Her Fearful Symmetry
The twins laid the passports on the table and looked at Edie. Edie's heart beat fast. You have no idea. Don't ask. It's none of your business. Just let me be. Let me be. She stared back at them, poker-faced. 'Why didn't she leave it to you, Mom?' asked Valentina.
Edie glanced at Jack. 'I don't know,' she said. 'You'd have to ask her.'
Jack said, 'Your mother doesn't want to talk about it.' He gathered the papers that were strewn across the table into a stack, tapped the bottom of the stack against the table to align it and handed it to Julia. He stood up. 'What's for breakfast?'
'Pancakes,' said Valentina. They all stood, all tried to segue into the normal Saturday-morning routine. Edie poured herself more coffee and steadied the cup with two hands as she drank it. She's frightened, Valentina thought, and was frightened herself. Julia walked down the hall doing a little dance, holding the will over her head as though she were fording a rising river. She went into their bedroom and closed the door. Then she began jumping in place on the thick carpeting, her fists pounding the air over her head, shouting silently, Yes! Yes! Yes!
That night the twins lay in Julia's bed, facing each other. Valentina's bed was rumpled but unused. Their feet were touching. The twins smelled faintly of sea kelp and something sweet; they were trying out a new body lotion. They could hear the settling noises their house made in the night. Their bedroom was dimly illuminated by the blue Hanukkah lights they had strung around the wrought-iron headboards of their beds.

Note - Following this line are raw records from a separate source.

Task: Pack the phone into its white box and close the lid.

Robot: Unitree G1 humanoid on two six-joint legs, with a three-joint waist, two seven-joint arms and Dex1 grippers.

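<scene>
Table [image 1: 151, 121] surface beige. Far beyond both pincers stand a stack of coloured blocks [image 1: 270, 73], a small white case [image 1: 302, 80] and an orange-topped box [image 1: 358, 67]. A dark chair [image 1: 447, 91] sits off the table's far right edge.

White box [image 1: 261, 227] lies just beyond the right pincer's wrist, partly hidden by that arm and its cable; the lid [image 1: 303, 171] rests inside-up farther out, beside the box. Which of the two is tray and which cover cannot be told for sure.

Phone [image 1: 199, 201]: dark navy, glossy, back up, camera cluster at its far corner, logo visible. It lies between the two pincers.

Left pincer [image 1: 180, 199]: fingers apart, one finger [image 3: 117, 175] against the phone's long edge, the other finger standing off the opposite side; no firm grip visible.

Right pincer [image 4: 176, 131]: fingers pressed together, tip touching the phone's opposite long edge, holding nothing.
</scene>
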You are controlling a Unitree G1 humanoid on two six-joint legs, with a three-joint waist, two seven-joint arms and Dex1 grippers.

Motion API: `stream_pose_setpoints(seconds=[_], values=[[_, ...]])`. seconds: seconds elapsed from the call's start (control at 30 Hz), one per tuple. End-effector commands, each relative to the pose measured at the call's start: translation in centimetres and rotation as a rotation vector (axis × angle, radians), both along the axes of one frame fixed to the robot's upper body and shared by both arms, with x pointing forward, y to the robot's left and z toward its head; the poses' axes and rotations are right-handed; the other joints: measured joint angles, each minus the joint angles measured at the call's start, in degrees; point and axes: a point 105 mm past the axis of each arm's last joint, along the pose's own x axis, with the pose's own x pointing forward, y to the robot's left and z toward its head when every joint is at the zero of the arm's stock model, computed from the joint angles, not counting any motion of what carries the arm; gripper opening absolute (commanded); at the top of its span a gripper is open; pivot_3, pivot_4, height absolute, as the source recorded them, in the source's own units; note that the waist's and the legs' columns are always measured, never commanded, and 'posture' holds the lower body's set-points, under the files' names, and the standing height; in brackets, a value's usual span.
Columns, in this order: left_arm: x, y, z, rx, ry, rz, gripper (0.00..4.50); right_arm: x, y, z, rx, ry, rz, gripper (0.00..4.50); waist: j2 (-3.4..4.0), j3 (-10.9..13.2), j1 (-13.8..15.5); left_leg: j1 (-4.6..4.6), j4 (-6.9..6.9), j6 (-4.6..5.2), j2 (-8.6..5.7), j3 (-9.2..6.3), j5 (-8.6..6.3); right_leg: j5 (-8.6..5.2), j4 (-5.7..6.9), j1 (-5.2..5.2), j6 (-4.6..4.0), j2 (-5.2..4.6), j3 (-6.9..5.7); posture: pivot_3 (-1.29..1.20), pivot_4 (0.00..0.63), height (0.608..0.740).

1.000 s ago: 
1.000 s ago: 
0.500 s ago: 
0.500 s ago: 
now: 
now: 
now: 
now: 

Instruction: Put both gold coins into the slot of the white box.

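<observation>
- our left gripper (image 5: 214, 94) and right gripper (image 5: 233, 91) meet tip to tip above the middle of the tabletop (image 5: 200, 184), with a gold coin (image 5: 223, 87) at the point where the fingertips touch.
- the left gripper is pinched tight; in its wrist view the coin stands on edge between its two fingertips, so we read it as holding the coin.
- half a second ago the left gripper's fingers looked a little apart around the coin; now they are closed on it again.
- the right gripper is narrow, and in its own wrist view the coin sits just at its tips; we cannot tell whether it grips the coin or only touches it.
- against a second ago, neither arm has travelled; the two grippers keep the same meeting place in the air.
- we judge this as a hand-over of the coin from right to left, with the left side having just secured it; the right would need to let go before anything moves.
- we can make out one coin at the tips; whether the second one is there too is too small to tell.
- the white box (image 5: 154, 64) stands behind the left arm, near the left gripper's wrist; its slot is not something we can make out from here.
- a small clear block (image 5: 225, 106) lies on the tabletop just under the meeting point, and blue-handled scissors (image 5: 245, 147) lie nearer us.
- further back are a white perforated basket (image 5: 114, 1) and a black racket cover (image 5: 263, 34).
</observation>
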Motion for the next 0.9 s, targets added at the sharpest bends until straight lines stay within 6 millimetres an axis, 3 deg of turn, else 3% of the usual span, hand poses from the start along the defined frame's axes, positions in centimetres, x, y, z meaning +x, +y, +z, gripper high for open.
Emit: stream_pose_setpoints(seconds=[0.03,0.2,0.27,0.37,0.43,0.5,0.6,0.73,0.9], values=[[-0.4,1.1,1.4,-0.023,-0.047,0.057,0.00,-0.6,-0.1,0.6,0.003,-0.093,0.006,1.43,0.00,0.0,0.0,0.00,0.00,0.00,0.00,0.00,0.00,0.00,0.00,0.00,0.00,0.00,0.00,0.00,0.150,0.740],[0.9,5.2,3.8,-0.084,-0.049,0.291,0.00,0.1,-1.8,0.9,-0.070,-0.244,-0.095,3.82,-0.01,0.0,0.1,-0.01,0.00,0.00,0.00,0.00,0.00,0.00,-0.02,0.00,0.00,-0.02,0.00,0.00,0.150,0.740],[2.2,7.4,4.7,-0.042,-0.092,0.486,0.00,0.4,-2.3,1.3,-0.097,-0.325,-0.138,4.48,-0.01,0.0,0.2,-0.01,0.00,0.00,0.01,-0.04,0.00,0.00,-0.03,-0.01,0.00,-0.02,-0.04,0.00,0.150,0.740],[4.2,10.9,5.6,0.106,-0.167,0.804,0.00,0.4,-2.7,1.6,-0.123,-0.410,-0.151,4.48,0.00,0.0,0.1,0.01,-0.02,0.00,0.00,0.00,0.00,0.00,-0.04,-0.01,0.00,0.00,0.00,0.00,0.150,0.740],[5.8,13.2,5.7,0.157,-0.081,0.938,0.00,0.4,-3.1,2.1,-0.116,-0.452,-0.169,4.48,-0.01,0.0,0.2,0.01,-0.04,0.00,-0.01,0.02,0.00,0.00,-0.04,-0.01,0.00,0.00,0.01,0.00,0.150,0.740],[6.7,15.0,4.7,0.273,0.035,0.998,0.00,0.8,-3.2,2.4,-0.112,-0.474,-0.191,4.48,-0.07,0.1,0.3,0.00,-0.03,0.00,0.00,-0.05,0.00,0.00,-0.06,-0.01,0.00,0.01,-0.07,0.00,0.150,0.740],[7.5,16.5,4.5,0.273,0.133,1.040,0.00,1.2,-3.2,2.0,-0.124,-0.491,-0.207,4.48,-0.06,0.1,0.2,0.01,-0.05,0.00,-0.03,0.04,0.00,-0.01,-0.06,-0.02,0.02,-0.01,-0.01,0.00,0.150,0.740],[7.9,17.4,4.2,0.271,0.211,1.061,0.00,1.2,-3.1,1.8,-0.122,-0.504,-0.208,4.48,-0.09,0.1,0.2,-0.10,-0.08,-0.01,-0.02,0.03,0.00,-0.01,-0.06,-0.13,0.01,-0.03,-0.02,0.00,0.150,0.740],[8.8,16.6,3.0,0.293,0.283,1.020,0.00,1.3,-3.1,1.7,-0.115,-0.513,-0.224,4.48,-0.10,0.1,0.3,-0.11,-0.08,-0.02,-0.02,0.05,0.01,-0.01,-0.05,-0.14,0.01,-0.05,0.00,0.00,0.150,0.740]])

Julia opened her eyes and saw that Valentina was staring at her. 'Hey, Mouse.'
Valentina whispered, 'I'm afraid.'
'I know.'
'Aren't you?'
'No.'
Valentina closed her eyes. Of course not.

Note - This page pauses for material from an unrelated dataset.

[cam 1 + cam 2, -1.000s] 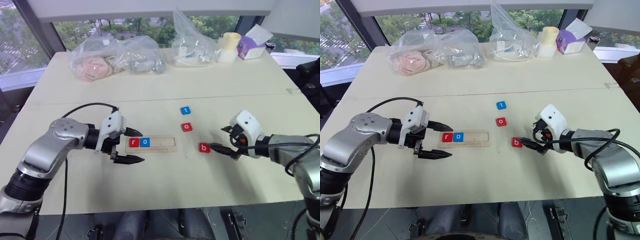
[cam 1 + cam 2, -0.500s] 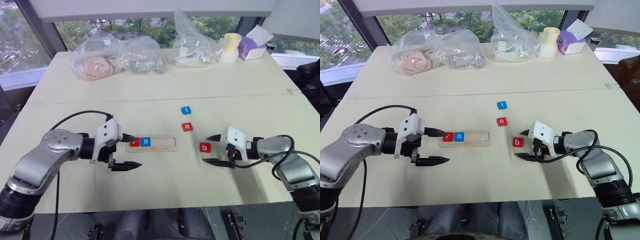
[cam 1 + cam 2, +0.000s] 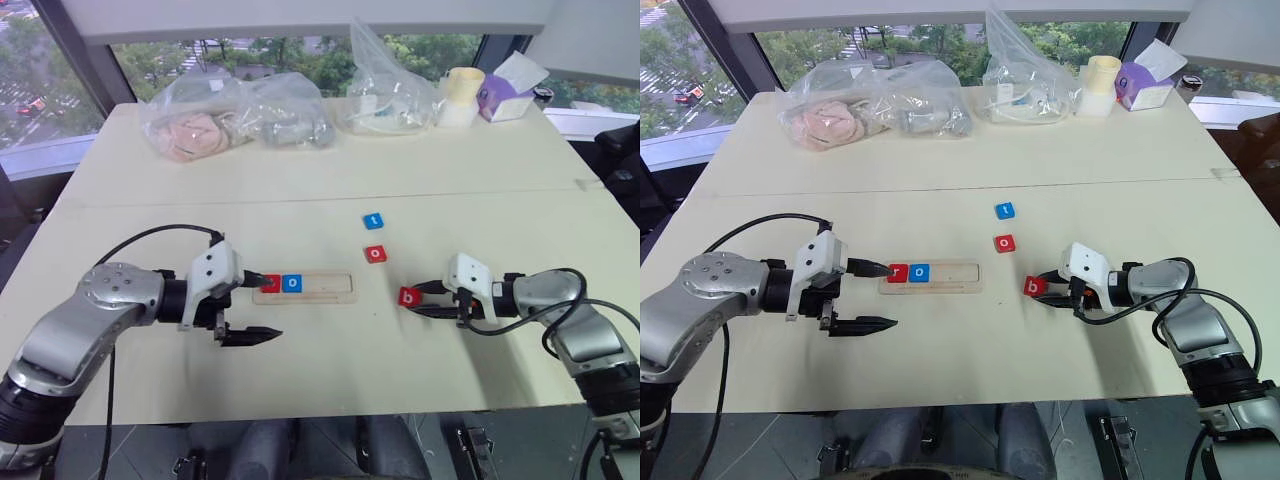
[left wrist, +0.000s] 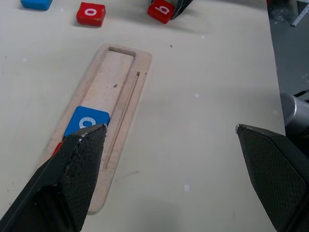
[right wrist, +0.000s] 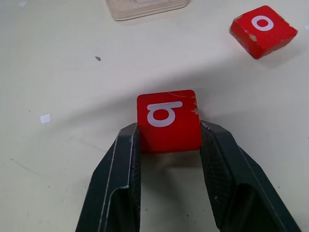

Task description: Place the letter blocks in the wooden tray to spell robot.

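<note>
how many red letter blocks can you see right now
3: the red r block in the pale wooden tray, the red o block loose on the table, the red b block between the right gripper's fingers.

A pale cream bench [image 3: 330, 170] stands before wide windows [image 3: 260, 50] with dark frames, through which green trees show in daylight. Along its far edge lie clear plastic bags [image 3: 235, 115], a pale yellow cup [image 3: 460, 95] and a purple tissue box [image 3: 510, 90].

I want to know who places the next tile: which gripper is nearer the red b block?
Right. The right gripper is shut on the red b block, a finger on each side. The left gripper is open, far across the table at the tray's filled end.
</note>
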Available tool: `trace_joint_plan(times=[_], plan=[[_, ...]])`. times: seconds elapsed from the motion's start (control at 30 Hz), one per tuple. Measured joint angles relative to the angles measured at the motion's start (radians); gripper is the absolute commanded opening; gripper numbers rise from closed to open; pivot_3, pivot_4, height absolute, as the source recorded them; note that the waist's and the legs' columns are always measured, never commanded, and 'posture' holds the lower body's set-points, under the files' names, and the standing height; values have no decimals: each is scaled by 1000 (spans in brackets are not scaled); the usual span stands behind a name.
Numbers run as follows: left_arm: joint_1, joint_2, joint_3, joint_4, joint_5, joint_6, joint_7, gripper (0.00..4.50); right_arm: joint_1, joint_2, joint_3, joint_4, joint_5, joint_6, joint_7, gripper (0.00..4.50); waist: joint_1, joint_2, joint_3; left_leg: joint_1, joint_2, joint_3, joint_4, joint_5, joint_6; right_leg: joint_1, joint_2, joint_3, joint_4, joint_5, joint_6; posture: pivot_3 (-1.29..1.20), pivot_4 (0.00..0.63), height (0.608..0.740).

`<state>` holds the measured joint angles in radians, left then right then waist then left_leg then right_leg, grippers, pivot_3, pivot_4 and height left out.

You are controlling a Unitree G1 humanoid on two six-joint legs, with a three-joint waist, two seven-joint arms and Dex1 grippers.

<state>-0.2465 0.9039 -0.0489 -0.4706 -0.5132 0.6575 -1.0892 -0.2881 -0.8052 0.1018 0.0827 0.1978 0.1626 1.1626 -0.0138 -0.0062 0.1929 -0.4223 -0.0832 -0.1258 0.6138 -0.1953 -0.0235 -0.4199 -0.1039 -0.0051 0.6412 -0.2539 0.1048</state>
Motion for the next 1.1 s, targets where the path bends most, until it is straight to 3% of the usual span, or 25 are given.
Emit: trace_joint_plan(times=[0.17, 0.37, 0.67, 0.9, 1.1], plan=[[20, 1, -3, 18, 7, -13, 2, 4500, -100, 72, 45, -72, 6, 125, -23, 1125, -5, 0, 0, 1, 5, 4, 0, 0, 0, -2, 3, 2, 2, 2, -3, 0, 150, 740], [82, 42, 94, 46, 4, -12, 17, 4500, -278, 222, 151, -160, 31, 254, -29, 1125, 0, 0, 0, 1, 8, 4, -1, 0, 0, -4, 7, 2, 2, 2, -4, 0, 150, 740], [205, 67, 236, 56, -14, -5, 39, 4500, -427, 358, 326, 105, -107, 128, -19, 1125, 0, -1, 0, 1, 8, 7, -1, 0, -2, -5, 6, 3, 2, 3, -5, 0, 150, 740], [245, 54, 260, 39, -26, 4, 75, 4500, -483, 404, 345, 270, -166, 20, 3, 1125, -6, -1, 0, 2, 9, 8, -1, 1, -2, -6, 7, 4, 4, 5, -2, 0, 150, 740], [252, 51, 258, 23, -26, 9, 98, 4500, -492, 425, 345, 298, -182, -2, 21, 1125, -5, 0, 0, 2, 9, 8, -1, 1, -3, -6, 8, 4, 5, 5, -3, 0, 150, 740]])
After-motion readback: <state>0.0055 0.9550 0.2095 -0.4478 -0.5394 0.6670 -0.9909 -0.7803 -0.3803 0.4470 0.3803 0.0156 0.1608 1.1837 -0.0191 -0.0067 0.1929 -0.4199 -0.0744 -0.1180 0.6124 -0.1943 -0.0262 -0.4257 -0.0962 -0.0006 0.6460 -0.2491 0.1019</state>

'It'll be great, Mouse. We'll have our own apartment, we won't have to work, at least for a while; we can do whatever we want. It's, like, total freedom, you know?'
'Total freedom to do what, exactly?'
Julia shifted onto her back. Oh God, Mouse, don't be such a Mouse. 'I'll be there. You'll be there. What else do we need?'
'I thought we were going back to college. You promised.'
'We'll go to college in London.'
'But that's a year from now.'
Julia didn't answer. Valentina stared into Julia's ear. In the semi-dark it was like a little mysterious tunnel that led into Julia's brain. If I were tiny I would crawl in there and tell you what to do and you would think it was your own idea.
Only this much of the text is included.